Please give all of the data again, character for character, and drop the pictures.
Top of Data segment
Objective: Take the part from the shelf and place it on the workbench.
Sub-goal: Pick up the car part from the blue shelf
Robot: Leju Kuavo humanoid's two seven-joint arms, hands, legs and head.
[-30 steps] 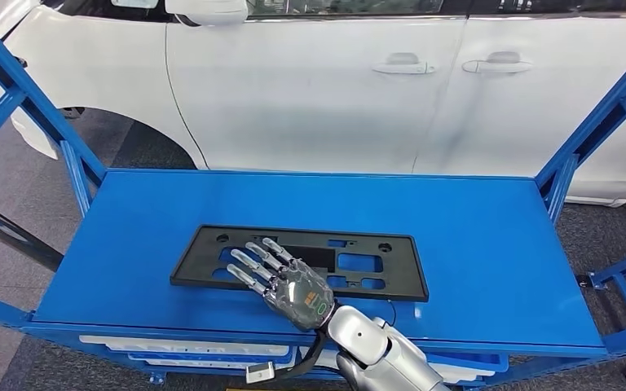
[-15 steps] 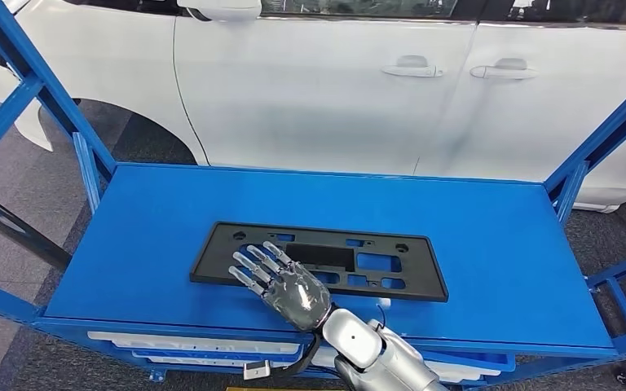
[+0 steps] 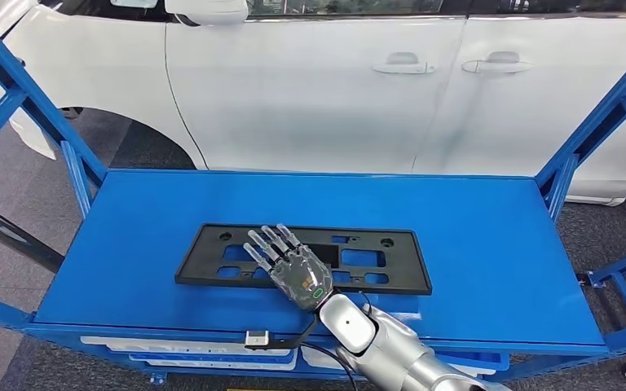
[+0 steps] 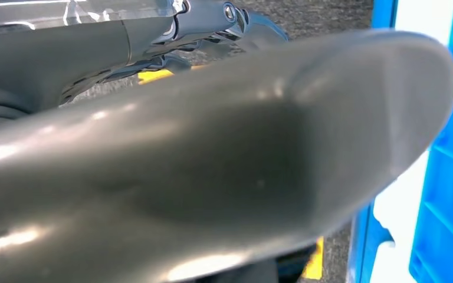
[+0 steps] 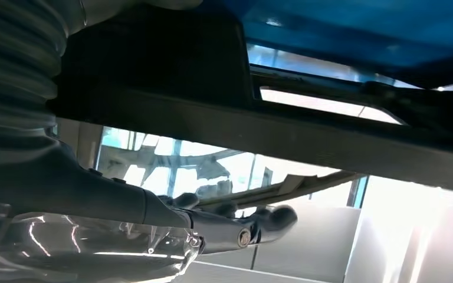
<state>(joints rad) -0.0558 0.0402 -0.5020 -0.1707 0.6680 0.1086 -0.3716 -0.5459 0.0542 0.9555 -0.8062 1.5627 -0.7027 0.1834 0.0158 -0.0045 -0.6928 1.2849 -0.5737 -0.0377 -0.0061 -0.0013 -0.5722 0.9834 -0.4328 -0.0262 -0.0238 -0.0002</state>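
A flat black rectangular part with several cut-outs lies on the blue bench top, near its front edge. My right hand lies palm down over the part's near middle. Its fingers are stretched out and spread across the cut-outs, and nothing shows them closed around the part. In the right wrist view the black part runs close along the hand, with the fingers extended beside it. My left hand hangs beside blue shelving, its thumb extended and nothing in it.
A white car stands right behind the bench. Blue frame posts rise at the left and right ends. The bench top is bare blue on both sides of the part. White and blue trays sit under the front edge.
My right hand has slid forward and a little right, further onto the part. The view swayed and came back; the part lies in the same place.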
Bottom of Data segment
> Response for this exercise:
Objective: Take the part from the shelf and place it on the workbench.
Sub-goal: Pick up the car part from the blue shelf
Robot: Leju Kuavo humanoid's two seven-joint arms, hands, legs and head.
[-30 steps] 
[-15 steps] 
[+0 steps] 
[+0 steps] 
[+0 steps] 
<state>(joints rad) -0.0558 0.0402 -0.5020 -0.1707 0.6680 0.1086 -0.3716 -0.5459 0.0542 0.9555 -0.8062 1.5627 -0.7027 0.1834 0.0158 -0.0045 -0.6928 1.2849 -0.5737 -0.0377 -0.0061 -0.0013 -0.5722 0.9834 -0.4328 -0.0262 -0.0238 -0.0002</state>
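A flat black rectangular part with several cut-outs lies on the blue bench top, near its front edge. My right hand lies palm down over the part's near middle. Its fingers are stretched out and spread across the cut-outs, and nothing shows them closed around the part. In the right wrist view the black part runs close along the hand, with the fingers extended beside it. My left hand hangs beside blue shelving, its thumb extended and nothing in it.
A white car stands right behind the bench. Blue frame posts rise at the left and right ends. The bench top is bare blue on both sides of the part. White and blue trays sit under the front edge.
My right hand has slid forward and a little right, further onto the part. The view swayed and came back; the part lies in the same place.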

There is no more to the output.